Lancée dans le monde, recherchée surtout parce qu'elle était jolie et spirituelle, elle vit beaucoup d'hommes lui faire la cour sans perdre une seule fois le calme de son coeur, raisonnable comme son esprit.
Elle était coquette, cependant, d'une coquetterie agressive et prudente qui ne s'avançait jamais trop loin. Les compliments lui plaisaient, les désirs éveillés la caressaient, pourvu qu'elle pût paraître les ignorer; et quand elle s'était sentie tout un soir dans un salon encensée par les hommages, elle dormait bien, en femme qui a accompli sa mission sur terre. Cette existence, qui durait à présent depuis sept ans, sans la fatiguer, sans lui paraître monotone, car elle adorait cette agitation incessante du monde, lui laissait pourtant parfois désirer d'autres choses. Les hommes de son entourage, avocats politiques, financiers ou gens de cercle désoeuvrés, l'amusaient un peu comme des acteurs; et elle ne les prenait pas trop au sérieux, bien qu'elle estimât leurs fonctions, leurs places et leurs titres.
Le peintre lui plut d'abord par tout ce qu'il avait en lui de nouveau pour elle. Elle s'amusait beaucoup dans l'atelier, riait de tout son coeur, se sentait spirituelle, et lui savait gré de l'agrément qu'elle prenait aux séances. Il lui plaisait aussi parce qu'il était beau, fort et célèbre; aucune femme, bien qu'elles prétendent, n'étant indifférente à la beauté physique et à la gloire. Flattée d'avoir été remarquée par cet expert, disposée à le juger fort bien à son tour, elle avait découvert chez lui une pensée alerte et cultivée, de la délicatesse, de la fantaisie, un vrai charme d'intelligence et une parole colorée, qui semblait éclairer ce qu'elle exprimait.
Une intimité rapide naquit entre eux, et la poignée de main qu'ils se donnaient quand elle entrait semblait mêler quelque chose de leur coeur un peu plus chaque jour.
Alors, sans aucun calcul, sans aucune détermination réfléchie, elle sentit croître en elle le désir naturel de le séduire, et y céda. Elle n'avait rien prévu, rien combiné; elle fut seulement coquette, avec plus de grâce, comme on l'est par instinct envers un homme qui vous plaît davantage que les autres; et elle mit dans toutes ses manières avec lui, dans ses regards et ses sourires, cette glu de séduction que répand autour d'elle la femme en qui s'éveille le besoin d'être aimée.

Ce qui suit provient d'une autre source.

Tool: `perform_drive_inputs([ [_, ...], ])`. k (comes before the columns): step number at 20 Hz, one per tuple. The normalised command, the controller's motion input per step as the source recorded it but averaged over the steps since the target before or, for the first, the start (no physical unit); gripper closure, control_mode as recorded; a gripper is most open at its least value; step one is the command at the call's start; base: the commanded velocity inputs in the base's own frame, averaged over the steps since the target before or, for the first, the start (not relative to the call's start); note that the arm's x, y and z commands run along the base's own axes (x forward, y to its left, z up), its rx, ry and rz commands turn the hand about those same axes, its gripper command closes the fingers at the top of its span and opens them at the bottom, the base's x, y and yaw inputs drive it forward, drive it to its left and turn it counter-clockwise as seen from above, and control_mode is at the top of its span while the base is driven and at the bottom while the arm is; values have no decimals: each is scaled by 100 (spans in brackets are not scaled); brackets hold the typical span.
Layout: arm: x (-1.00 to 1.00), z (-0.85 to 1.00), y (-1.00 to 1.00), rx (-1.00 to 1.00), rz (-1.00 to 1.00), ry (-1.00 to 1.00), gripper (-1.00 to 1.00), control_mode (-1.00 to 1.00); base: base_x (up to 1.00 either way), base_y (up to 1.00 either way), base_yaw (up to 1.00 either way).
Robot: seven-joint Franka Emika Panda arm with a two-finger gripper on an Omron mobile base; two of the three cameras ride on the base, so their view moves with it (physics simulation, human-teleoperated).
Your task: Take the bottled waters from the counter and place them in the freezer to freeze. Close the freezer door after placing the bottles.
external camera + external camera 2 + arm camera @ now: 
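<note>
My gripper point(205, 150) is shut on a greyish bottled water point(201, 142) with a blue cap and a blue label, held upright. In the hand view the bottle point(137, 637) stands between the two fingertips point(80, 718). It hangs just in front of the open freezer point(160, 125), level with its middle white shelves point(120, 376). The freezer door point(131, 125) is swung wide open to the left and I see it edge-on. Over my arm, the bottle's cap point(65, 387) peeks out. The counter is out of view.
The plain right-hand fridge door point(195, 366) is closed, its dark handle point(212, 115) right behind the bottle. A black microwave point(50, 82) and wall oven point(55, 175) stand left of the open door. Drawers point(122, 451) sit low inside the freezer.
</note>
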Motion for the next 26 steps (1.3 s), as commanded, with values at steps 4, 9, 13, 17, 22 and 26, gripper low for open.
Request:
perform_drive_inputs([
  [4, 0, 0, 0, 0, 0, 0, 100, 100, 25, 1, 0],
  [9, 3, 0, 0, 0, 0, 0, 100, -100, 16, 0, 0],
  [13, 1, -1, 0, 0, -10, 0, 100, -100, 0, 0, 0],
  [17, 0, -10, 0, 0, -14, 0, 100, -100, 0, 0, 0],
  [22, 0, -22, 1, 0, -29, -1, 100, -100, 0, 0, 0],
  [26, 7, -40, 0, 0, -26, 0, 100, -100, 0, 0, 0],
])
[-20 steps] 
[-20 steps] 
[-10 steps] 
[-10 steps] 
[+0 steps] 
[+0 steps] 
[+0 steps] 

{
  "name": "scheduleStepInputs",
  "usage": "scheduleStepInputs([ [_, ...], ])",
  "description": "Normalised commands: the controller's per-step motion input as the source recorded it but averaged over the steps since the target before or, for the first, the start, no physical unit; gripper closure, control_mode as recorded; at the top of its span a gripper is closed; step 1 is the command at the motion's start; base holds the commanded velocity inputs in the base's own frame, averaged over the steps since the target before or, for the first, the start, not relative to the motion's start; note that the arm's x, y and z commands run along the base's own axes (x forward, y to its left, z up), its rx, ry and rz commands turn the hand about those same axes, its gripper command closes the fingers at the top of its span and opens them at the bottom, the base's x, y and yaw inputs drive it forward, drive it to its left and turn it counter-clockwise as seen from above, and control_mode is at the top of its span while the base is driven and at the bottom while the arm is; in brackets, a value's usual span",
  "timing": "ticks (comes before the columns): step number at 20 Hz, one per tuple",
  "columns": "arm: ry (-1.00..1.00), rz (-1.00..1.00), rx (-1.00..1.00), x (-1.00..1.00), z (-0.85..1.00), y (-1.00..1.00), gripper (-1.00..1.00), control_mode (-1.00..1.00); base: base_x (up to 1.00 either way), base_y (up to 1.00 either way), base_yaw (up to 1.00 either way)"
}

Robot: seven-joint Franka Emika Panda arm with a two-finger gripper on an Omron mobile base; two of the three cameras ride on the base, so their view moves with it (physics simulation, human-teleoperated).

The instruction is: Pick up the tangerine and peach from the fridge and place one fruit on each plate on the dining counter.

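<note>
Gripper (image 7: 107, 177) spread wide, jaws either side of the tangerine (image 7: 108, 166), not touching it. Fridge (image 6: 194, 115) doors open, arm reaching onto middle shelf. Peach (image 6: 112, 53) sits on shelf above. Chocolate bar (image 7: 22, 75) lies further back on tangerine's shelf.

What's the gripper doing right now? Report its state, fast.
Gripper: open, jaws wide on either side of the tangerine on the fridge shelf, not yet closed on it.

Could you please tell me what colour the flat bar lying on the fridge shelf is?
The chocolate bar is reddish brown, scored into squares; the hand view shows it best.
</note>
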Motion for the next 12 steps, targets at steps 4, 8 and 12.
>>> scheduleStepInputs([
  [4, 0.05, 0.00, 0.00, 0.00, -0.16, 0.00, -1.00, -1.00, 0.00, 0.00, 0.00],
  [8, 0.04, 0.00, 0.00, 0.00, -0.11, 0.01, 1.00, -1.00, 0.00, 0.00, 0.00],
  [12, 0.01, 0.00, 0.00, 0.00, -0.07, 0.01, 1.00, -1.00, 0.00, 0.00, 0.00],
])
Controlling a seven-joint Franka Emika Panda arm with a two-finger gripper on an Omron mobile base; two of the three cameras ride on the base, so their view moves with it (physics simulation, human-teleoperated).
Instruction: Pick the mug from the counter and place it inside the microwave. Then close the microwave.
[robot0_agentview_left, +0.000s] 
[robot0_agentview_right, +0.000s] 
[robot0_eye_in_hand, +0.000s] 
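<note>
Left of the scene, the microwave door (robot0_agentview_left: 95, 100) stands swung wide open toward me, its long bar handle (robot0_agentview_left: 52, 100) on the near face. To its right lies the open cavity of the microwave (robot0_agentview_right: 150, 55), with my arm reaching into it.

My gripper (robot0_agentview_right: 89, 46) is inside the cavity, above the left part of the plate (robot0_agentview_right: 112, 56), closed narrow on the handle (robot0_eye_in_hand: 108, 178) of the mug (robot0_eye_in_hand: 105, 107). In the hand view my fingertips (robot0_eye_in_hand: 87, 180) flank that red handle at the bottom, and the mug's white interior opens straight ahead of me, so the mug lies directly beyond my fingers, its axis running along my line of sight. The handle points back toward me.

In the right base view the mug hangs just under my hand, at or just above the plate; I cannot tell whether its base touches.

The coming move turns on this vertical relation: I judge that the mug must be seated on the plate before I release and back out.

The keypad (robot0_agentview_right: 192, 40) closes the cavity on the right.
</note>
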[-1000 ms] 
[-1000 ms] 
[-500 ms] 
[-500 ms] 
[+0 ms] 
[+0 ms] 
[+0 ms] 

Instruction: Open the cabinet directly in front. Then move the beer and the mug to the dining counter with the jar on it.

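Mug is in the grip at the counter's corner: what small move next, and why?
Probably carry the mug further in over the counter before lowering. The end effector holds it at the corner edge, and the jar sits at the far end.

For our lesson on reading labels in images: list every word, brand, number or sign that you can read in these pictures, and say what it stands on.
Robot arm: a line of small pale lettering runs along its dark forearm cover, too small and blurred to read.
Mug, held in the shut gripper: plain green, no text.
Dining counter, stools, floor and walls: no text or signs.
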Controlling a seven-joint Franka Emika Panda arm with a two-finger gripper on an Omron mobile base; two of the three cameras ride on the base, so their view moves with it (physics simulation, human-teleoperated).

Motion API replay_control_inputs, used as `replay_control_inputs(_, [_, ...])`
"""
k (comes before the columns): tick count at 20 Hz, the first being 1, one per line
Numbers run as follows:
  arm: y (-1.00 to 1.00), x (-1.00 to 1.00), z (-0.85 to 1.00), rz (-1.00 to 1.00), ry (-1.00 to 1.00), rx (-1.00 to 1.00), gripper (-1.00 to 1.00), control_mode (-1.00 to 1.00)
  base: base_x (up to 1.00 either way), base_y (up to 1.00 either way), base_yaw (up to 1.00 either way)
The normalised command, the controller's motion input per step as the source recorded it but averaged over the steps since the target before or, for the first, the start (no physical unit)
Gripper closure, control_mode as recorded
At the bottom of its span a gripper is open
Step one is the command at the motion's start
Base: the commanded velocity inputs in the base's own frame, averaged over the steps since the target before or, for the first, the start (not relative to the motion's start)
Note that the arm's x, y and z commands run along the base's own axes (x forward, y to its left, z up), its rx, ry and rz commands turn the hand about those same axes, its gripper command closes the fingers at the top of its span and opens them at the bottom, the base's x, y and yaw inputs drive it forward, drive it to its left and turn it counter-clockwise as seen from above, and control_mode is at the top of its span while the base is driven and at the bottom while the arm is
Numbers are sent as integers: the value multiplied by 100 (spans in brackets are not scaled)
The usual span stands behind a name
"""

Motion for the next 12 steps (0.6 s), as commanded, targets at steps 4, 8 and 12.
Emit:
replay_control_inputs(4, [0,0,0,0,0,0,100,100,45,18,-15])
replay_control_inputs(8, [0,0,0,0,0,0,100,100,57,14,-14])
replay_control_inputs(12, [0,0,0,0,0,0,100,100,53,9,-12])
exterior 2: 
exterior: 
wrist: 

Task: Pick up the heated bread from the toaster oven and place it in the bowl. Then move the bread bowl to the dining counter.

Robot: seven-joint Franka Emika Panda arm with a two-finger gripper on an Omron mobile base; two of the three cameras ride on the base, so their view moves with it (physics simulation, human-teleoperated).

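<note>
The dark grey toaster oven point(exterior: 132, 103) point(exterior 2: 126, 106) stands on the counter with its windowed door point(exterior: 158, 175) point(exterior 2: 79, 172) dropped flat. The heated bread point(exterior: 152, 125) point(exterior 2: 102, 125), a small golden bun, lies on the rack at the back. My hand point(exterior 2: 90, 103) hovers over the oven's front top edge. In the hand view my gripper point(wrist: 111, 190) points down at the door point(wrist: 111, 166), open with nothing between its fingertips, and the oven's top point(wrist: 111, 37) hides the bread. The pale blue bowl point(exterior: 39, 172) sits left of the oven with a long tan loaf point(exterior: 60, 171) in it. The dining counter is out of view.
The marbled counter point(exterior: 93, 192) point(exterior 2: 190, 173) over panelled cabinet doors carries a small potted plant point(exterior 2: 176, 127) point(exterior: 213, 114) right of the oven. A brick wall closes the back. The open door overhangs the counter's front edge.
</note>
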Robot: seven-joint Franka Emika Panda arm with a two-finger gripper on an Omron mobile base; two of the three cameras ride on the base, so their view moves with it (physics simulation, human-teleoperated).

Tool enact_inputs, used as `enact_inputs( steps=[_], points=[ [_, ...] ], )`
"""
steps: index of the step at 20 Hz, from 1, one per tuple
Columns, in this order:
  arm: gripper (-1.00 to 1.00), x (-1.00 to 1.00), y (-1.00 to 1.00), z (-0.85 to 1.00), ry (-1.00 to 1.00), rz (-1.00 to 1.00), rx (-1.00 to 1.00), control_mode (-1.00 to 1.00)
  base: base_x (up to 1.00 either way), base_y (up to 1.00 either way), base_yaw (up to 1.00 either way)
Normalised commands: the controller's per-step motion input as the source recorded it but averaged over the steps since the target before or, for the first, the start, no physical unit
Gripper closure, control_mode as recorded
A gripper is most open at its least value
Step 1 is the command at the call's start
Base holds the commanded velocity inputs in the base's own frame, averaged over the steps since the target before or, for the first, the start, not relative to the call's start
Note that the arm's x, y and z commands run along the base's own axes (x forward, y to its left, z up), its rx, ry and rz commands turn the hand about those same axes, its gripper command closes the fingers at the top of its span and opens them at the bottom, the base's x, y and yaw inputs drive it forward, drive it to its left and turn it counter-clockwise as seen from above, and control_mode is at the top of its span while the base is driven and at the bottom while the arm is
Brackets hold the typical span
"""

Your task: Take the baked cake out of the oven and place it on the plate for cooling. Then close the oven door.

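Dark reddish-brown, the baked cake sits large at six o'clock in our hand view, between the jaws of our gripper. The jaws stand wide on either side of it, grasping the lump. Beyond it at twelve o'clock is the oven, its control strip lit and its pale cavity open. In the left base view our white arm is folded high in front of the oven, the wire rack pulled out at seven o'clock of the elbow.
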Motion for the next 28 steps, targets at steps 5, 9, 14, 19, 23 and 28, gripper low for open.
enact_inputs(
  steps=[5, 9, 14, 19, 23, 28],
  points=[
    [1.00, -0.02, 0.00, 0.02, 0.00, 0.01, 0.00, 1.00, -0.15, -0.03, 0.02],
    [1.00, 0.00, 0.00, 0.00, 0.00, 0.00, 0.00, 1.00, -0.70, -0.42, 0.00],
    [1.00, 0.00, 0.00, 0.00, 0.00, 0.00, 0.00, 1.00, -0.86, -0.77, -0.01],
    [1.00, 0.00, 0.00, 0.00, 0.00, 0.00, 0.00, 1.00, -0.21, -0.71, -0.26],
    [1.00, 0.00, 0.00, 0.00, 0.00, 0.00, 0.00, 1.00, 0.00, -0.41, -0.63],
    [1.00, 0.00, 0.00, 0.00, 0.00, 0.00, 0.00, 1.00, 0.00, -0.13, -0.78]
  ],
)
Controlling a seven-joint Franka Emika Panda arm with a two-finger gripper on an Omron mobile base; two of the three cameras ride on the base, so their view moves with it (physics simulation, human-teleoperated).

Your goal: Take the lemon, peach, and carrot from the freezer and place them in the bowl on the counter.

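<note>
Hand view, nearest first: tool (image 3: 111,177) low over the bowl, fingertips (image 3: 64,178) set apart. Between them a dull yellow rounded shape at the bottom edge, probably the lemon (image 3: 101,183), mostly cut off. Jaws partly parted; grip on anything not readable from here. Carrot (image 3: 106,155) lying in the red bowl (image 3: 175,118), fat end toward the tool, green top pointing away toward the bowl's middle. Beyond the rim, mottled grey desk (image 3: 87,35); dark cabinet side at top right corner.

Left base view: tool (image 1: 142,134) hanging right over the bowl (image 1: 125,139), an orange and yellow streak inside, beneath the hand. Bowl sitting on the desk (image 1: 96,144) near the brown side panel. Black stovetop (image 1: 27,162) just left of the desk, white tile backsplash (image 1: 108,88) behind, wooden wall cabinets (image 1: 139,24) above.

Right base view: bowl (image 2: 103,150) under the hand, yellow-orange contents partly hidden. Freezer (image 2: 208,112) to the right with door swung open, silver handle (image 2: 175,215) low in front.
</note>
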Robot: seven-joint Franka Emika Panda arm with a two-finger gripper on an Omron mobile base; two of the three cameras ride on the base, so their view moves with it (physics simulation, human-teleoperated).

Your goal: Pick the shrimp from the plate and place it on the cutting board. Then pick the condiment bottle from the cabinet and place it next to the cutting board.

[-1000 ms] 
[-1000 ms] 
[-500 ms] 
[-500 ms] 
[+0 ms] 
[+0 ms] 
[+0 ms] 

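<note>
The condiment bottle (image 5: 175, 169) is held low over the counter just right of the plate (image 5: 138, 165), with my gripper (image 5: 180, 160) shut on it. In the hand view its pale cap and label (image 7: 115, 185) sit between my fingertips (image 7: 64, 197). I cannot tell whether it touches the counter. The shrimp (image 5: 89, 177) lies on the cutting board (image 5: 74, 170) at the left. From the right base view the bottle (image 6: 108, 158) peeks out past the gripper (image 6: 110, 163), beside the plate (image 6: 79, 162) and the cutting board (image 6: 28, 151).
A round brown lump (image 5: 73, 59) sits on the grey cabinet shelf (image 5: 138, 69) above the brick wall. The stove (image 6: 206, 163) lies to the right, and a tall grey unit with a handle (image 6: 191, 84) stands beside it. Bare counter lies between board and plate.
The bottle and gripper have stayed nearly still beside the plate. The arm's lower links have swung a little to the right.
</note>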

Elle lui disait des choses flatteuses qui signifiaient: «Je vous trouve fort bien, Monsieur», et elle le faisait parler longtemps, pour lui montrer, en l'écoutant avec attention, combien il lui inspirait d'intérêt. Il cessait de peindre, s'asseyait près d'elle, et, dans cette surexcitation d'esprit que provoque l'ivresse de plaire, il avait des crises de poésie, de drôlerie ou de philosophie, suivant les jours.
Elle s'amusait quand il était gai; quand il était profond, elle tâchait de le suivre en ses développements, sans y parvenir toujours; et lorsqu'elle pensait à autre chose, elle semblait l'écouter avec des airs d'avoir si bien compris, de tant jouir de cette initiation, qu'il s'exaltait à la regarder l'entendre, ému d'avoir découvert une âme fine, ouverte et docile, en qui la pensée tombait comme une graine.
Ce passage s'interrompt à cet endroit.